What the task requires: Your answer must be an exact copy of the lines below, from the first through the one with "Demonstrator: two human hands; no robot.", with no pictures.

Extracted entries:
<<<<
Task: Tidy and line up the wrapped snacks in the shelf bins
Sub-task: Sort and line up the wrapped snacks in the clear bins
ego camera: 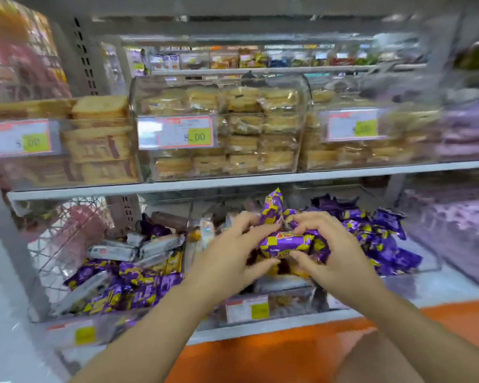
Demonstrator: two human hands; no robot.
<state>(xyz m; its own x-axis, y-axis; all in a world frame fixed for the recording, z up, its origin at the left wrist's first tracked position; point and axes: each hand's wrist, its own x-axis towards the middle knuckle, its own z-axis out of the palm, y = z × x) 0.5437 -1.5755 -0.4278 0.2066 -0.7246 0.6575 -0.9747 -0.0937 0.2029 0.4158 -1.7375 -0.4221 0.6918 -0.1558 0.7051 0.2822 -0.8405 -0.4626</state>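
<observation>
Two bare forearms reached up from the bottom of the view, over an orange floor [260, 355]. The left hand [227, 258] and the right hand [332, 255] met above the lower shelf [440, 288], both closed around one purple-and-yellow wrapped snack [286, 244]. The left fingers [249, 225] curled over its top and left end with the thumb beneath; the right fingers [310, 219] pinched its upper edge, the thumb pressing underneath. The snack lay roughly level between the palms, held just above the middle bin [271, 308], a clear box with a price label [246, 307] on its front. A second wrapper of the same kind [274, 205] stuck up behind the fingers.

To the left, a clear bin [67, 330] held a loose jumble of purple snacks [138, 288] and silver bars [127, 250], lying at all angles. To the right, a heap of purple snacks [376, 233] lay untidy in another clear bin, just beside the right hand. Farther right were blurred lilac packs [459, 233].

On the upper shelf [233, 183] stood clear cases of pale wrapped cakes [227, 128], stacked in neat rows, each case bearing a price tag [186, 132]. Beyond them, more shelves of goods [246, 59] were too blurred to make out.
</observation>
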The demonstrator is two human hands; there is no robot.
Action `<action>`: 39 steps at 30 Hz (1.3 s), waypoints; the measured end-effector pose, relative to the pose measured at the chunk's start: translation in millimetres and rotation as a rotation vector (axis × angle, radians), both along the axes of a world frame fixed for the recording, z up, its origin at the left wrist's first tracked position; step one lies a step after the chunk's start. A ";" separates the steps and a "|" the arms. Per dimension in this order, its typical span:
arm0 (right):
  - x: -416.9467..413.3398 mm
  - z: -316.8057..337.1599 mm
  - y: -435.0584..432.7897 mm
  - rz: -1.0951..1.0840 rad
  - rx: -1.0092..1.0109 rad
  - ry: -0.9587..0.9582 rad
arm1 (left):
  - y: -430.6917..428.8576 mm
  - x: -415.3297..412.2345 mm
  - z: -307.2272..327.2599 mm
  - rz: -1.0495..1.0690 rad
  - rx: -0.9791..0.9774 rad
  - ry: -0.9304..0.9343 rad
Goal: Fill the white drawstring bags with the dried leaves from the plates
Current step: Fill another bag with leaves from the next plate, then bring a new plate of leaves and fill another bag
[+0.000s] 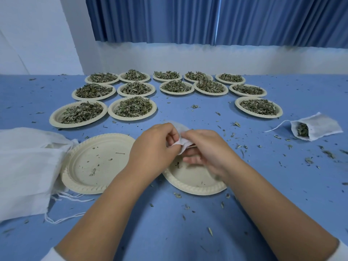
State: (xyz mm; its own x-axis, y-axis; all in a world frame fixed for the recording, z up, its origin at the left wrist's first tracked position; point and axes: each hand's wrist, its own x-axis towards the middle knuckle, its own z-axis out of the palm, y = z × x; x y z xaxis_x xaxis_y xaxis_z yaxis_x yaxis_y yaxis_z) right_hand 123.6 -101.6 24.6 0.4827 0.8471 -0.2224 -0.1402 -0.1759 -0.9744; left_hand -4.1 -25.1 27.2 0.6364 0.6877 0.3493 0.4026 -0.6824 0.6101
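Note:
Both hands meet over the near middle of the blue table. My left hand (pixel 154 146) and my right hand (pixel 205 147) each pinch the top of a small white drawstring bag (pixel 183 141), most of which is hidden between my fingers. Under them lies a cream plate (pixel 195 182) holding only crumbs. A second nearly bare plate (pixel 94 162) sits to its left. Several plates heaped with dried leaves (pixel 131 108) stand in rows at the back. At the right lies a filled bag (pixel 316 129), its mouth open and leaves showing.
A pile of white bags (pixel 24 166) with loose strings covers the near left of the table. Leaf scraps are scattered over the blue table (pixel 188 223), thickest to the right. A white wall and blue curtains close off the far edge.

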 end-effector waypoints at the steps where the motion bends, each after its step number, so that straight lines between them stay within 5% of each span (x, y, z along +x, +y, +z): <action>1: 1.9 1.0 -0.6 -0.028 0.029 0.019 | -0.5 0.7 -0.8 -0.011 -0.019 -0.026; 8: 42.5 6.0 2.8 -0.377 0.123 -0.063 | 4.5 2.7 -3.2 0.037 -0.101 -0.246; 14: 92.5 -6.6 9.4 -0.603 0.083 -0.175 | 15.6 2.4 -15.8 0.125 -0.084 0.006; 23: 121.5 -21.4 14.0 -0.653 0.101 -0.049 | 17.0 2.9 -18.3 0.134 -0.074 0.030; 26: 119.7 -18.4 9.6 -0.659 -0.015 -0.224 | 17.7 2.2 -17.5 0.155 -0.055 0.067; 29: 113.0 -10.0 4.0 -0.561 -0.150 -0.466 | 20.0 0.6 -16.6 0.181 -0.029 0.130; 33: 92.8 -0.8 -1.0 -0.137 -0.443 -0.716 | 21.1 -0.3 -17.1 0.203 0.000 0.217; 39: 85.2 4.0 -12.4 0.119 -0.422 -0.741 | 20.4 0.7 -17.6 0.162 -0.035 0.211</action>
State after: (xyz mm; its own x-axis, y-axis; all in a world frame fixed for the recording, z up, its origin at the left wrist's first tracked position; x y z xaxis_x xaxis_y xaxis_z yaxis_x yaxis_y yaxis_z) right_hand 208.8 -114.0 28.5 0.5414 0.8184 -0.1928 0.5485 -0.5176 -0.6567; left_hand -3.4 -4.7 9.6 0.5738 0.7956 0.1946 0.6256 -0.5790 0.5228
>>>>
Response to the exercise:
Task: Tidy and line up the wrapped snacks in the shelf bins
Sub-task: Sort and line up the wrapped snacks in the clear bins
ego camera: 
Demonstrator: two human hands; no robot.

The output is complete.